## TASK TO COMPLETE
Scan the following material for the string "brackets" and copy each line in which it appears.

## SOURCE MATERIAL
===

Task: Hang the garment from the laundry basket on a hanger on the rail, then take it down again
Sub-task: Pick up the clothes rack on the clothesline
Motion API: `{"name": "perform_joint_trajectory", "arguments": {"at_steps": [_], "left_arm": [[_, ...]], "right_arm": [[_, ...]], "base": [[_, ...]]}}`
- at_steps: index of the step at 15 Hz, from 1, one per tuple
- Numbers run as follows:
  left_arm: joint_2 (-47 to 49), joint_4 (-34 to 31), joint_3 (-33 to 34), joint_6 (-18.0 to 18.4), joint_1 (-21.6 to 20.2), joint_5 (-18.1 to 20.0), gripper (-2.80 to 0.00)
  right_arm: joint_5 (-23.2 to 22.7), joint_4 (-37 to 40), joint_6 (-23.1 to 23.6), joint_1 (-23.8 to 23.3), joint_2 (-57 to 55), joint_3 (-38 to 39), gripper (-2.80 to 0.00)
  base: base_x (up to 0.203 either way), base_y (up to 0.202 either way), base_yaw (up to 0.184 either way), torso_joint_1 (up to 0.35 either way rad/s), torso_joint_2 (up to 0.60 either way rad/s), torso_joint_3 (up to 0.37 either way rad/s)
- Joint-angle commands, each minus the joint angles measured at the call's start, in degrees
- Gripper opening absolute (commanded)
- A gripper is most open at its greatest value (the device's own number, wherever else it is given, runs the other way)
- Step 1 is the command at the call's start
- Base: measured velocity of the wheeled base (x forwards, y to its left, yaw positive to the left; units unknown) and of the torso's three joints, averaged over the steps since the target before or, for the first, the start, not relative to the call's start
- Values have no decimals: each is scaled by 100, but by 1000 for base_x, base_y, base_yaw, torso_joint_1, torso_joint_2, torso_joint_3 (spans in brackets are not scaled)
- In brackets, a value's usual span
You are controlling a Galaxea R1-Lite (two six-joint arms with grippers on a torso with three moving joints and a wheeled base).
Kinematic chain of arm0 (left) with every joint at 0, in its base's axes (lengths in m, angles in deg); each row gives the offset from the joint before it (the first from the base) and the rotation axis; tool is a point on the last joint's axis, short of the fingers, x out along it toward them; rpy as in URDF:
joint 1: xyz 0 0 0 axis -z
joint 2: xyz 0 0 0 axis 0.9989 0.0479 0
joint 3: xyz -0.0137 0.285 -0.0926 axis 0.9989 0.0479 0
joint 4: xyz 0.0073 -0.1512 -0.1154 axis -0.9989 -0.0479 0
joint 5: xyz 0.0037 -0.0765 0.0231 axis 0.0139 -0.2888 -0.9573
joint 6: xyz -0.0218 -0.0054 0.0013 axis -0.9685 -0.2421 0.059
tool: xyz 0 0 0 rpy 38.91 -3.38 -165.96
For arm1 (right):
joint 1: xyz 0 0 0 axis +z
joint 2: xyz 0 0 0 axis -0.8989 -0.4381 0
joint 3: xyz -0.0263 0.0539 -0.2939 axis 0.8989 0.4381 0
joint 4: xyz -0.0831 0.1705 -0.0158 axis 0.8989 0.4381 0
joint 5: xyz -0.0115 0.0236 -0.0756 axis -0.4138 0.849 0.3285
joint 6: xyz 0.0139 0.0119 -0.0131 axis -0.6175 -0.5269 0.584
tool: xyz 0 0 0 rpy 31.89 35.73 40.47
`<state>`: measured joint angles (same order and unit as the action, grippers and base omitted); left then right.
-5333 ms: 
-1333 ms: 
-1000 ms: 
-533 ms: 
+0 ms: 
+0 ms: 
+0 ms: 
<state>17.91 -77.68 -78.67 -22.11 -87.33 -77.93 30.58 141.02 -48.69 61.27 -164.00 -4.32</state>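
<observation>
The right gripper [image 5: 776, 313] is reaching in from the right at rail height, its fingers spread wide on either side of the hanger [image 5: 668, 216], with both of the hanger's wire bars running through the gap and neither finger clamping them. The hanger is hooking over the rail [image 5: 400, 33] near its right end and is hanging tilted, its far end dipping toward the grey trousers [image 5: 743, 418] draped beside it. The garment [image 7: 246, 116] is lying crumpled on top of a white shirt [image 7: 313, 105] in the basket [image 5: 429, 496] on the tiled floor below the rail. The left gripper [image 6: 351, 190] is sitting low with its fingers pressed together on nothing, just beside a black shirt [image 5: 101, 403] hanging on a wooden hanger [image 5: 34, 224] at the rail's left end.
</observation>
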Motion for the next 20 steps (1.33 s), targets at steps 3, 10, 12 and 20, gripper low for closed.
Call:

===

## EXERCISE RESPONSE
- Values have no decimals: each is scaled by 100, but by 1000 for base_x, base_y, base_yaw, torso_joint_1, torso_joint_2, torso_joint_3 (spans in brackets are not scaled)
- In brackets, a value's usual span

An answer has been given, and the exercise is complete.